Элэйс присела рядом с ним на постель и тихонько погладила его кожу. Потом, неожиданно расхрабрившись, ковырнула пальцем мягкий сыр и поднесла крошку к его губам. Гильом забормотал и пошевелился под одеялом. Глаз он не открывал, но лениво улыбнулся и протянул руку.
Элэйс затаила дыхание. В воздухе будто повисло ожидание и предвкушение — и она позволила мужу притянуть себя к груди.
Интимность минуты была нарушена шумом в коридоре. Кто-то громко, искаженным от злости голосом выкрикивал имя Гильома. Элэйс отскочила. Ее ужаснула мысль, что отец застанет их в таком положении. Гильом распахнул глаза в тот самый миг, когда в дверях появился взбешенный Пеллетье, за которым следовал Франсуа.
— Опаздываешь, дю Мас, — заорал он, срывая с ближайшего кресла плащ и швыряя заспавшемуся зятю. — Поднимайся. Все уже в Большом зале и ждут тебя.
Гильом завозился, поднимаясь:
— В Большом зале?
Виконт Тренкавель созывает своих шевалье, а ты тут спишь! Полагаешь, что можешь позволить себе такое удовольствие?
Он стоял над Гильомом.
— Ну, что ты можешь сказать в свое оправдание?
Только теперь Пеллетье заметил дочь, стоящую по другую сторону ложа.

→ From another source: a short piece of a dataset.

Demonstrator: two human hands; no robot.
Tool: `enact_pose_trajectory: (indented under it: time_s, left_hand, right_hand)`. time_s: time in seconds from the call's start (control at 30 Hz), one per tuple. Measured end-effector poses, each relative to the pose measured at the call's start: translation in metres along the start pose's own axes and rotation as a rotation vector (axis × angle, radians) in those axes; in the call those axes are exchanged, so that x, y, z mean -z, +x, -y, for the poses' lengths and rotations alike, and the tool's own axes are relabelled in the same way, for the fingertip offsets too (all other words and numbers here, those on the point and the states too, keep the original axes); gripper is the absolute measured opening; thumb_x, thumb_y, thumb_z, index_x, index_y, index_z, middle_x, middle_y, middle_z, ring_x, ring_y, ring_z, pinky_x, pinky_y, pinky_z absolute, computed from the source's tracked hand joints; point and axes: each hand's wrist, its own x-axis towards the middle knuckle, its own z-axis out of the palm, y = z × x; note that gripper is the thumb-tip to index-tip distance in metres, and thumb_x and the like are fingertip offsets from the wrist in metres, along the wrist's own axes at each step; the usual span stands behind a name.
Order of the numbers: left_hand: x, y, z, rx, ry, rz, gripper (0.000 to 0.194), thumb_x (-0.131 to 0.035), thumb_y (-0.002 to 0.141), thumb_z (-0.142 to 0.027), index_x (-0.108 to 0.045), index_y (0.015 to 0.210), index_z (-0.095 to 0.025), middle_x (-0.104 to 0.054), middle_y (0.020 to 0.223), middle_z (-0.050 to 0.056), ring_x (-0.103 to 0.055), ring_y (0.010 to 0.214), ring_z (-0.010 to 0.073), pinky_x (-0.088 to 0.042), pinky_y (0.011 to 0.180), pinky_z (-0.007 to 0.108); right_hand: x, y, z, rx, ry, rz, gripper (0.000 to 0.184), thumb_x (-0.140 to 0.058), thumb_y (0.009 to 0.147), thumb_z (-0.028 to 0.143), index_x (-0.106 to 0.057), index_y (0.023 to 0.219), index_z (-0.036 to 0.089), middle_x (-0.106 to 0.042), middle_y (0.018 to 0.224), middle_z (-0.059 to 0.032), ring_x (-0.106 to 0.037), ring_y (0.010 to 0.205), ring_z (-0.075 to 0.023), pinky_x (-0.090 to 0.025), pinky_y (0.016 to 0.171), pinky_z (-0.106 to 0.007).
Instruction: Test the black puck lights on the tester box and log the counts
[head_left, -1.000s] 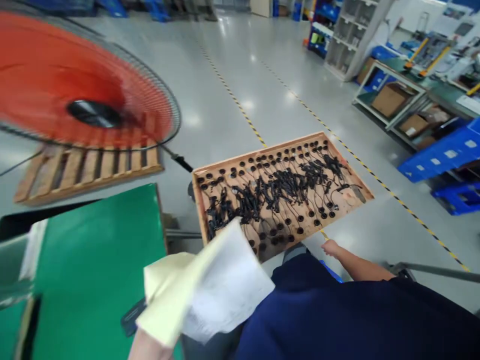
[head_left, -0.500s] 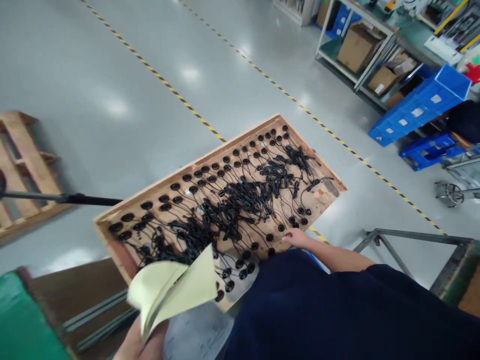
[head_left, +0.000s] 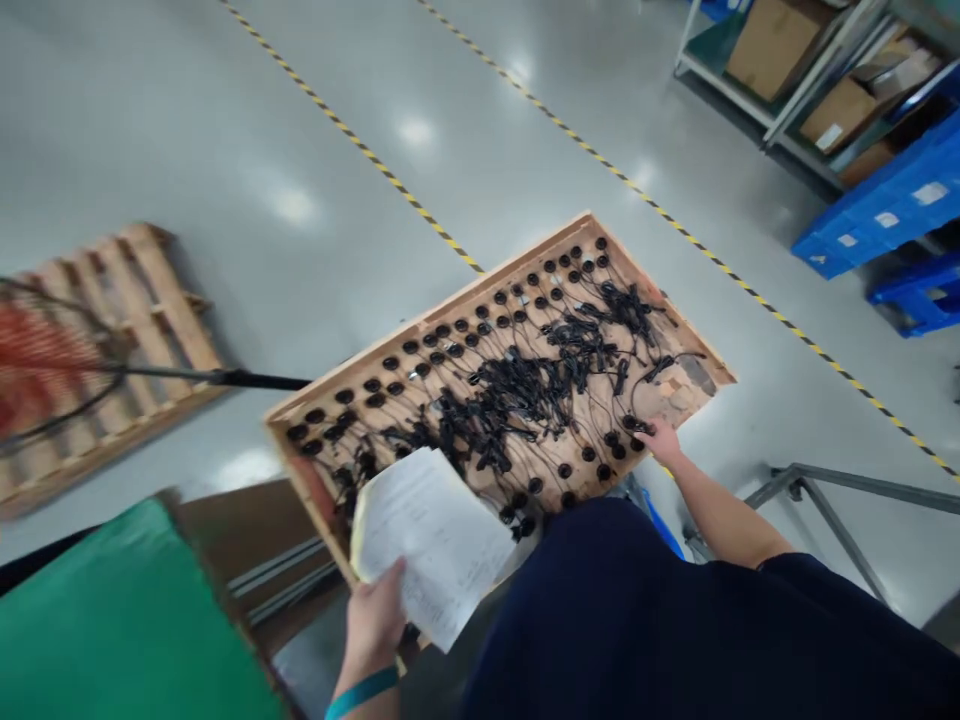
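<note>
My left hand (head_left: 377, 612) grips a sheaf of white paper (head_left: 439, 540) with handwriting on it, thumb on top. The paper hangs over the near left part of a shallow wooden tray (head_left: 427, 325) and hides some of what lies there. In the tray lie many black cables (head_left: 525, 385), their round disc-shaped ends lined up along the long sides and their other ends bunched in the middle. At the tray's near right side, my right hand (head_left: 661, 443) has its fingers drawn together beside several black discs (head_left: 616, 446). What its fingertips pinch is too small to make out.
A green-topped surface (head_left: 135, 620) is at the lower left, with a wooden pallet (head_left: 169, 300) beyond. Grey metal rails (head_left: 840, 480) stand right of my arm. Blue bins (head_left: 885, 190) and shelved cardboard boxes (head_left: 780, 45) are at the upper right. Striped tape (head_left: 360, 145) crosses the floor.
The curled yellowish paper in my left hand has been laid over, its written white side now up. My right hand has moved along the tray's near side toward its right end. The view has shifted.
</note>
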Motion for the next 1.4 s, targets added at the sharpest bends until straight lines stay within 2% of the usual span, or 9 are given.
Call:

Его лицо смягчилось.
— Прости, filha. Я тебя не заметил. Ну что, тебе лучше?
Она склонила голову:
— С твоего позволения, мессире, со мной все хорошо.

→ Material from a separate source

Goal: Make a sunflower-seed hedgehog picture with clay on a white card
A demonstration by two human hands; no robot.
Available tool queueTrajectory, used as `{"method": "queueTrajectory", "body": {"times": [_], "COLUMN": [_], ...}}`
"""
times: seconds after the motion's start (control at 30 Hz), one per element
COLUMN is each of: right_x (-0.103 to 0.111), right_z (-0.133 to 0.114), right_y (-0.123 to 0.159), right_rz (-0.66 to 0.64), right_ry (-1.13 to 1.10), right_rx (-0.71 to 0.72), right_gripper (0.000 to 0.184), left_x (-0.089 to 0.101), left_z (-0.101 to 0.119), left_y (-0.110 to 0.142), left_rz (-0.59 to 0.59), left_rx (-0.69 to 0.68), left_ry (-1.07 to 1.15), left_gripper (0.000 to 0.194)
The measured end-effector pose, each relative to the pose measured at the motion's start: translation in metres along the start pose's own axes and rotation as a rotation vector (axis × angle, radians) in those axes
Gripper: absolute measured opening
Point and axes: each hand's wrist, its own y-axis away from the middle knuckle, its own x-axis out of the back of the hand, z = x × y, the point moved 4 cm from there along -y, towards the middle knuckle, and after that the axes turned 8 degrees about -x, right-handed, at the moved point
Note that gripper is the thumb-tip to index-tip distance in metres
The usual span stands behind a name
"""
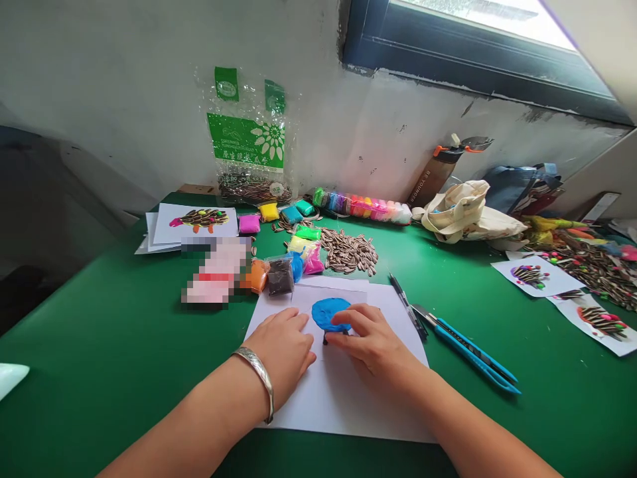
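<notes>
A flattened blue clay disc point(327, 311) lies on white paper point(318, 405) in front of me. Small black bits of clay point(326, 340) show at its lower edge. My right hand point(371, 340) reaches over the disc's right side, thumb and forefinger closed in a pinch at the black clay; the fingers partly cover the spot. Resting on the paper to the left, my left hand point(284, 348) holds nothing. Its fingers are stretched out and slightly bent, apart from the disc. A silver bangle point(259, 373) circles the left wrist.
Clay packets point(281, 275) and loose sunflower seeds point(350, 251) lie behind the paper. On the right are a pen point(405, 302) and a blue cutter knife point(472, 352). Finished picture cards point(196, 222) sit at the left, a seed bag point(249, 156) against the wall.
</notes>
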Motion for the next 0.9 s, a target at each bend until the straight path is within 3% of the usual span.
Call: {"method": "queueTrajectory", "body": {"times": [0.33, 0.43, 0.57, 0.63, 0.73, 0.9], "right_x": [0.004, 0.007, 0.017, 0.022, 0.03, 0.037], "right_z": [-0.007, 0.002, 0.034, 0.048, 0.056, 0.044], "right_y": [0.0, -0.001, 0.002, 0.003, 0.001, -0.023], "right_rz": [-0.039, 0.019, 0.233, 0.278, 0.234, 0.13], "right_ry": [0.009, -0.051, -0.149, -0.183, -0.195, -0.098], "right_rx": [0.039, 0.024, -0.187, -0.323, -0.433, -0.411], "right_gripper": [0.031, 0.035, 0.038, 0.034, 0.031, 0.028], "left_x": [0.005, 0.005, 0.002, 0.001, -0.002, 0.002], "left_z": [0.001, 0.001, -0.001, -0.002, -0.002, 0.0], "left_y": [-0.002, -0.003, -0.001, 0.0, 0.001, -0.001], "left_rz": [-0.026, -0.036, -0.022, 0.011, 0.049, 0.063], "left_rx": [0.006, 0.006, 0.005, 0.0, -0.012, -0.025], "left_ry": [0.017, 0.019, 0.027, 0.036, 0.051, 0.022], "left_gripper": [0.02, 0.022, 0.024, 0.024, 0.023, 0.023]}}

— Лучше? — недоуменно переспросил Гильом. — Ты заболела? Что-то не так?
— Поднимайся, — рявкнул Пеллетье, вновь обращая внимание на лежащего. — У тебя ровно столько времени, сколько мне понадобится, чтобы спуститься вниз и перейти двор, дю Мас. Если к тому времени тебя не будет в Большом зале, пеняй на себя! — Закончив, Пеллетье развернулся на каблуках и вылетел из комнаты.
В неловком молчании, установившемся после его ухода, Элэйс чувствовала, что окаменела от стыда — за себя или за мужа, она сама не знала.
Гильом вдруг взорвался:
— Как он смеет сюда врываться, словно хозяин. Кем он себя вообразил?

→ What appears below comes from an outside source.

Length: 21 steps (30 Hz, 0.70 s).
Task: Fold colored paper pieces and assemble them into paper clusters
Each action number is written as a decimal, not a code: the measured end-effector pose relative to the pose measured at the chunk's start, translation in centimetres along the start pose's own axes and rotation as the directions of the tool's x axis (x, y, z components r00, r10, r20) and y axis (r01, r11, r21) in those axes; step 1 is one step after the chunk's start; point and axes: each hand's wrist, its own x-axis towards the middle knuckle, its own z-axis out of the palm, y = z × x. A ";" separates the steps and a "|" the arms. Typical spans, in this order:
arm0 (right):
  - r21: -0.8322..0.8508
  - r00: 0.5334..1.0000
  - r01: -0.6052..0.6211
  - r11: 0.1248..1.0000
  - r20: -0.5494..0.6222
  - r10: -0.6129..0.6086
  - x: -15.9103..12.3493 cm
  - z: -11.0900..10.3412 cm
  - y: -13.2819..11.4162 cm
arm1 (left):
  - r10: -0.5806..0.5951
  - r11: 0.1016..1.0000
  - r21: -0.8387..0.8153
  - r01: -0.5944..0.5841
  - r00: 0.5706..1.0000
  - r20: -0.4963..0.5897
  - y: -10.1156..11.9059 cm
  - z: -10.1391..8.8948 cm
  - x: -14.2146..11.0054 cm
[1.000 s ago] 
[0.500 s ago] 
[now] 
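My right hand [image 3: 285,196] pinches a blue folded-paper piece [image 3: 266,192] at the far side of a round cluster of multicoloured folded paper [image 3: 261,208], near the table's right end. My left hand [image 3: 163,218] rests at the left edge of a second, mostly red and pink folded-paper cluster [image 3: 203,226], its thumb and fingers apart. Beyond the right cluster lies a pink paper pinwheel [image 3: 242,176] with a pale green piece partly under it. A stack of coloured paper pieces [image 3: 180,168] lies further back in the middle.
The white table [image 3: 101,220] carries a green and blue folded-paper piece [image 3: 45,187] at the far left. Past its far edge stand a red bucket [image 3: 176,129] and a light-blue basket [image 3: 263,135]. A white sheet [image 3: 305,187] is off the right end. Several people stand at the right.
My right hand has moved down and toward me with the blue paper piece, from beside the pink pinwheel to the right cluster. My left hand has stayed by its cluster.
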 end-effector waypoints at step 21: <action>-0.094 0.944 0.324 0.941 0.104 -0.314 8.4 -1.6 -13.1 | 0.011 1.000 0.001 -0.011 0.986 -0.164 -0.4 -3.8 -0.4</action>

Яростным пинком он отбросил одеяло и скатился с кровати.
— Долг зовет, — добавил он саркастически. — Нельзя заставлять ждать великого кастеляна Пеллетье!
Элэйс подозревала, что любое ее слово только больше разозлит мужа. Ей очень хотелось обсудить с ним случившееся на берегу, хотя бы ради того, чтобы отвлечь его мысли, но она дала отцу слово никому не рассказывать.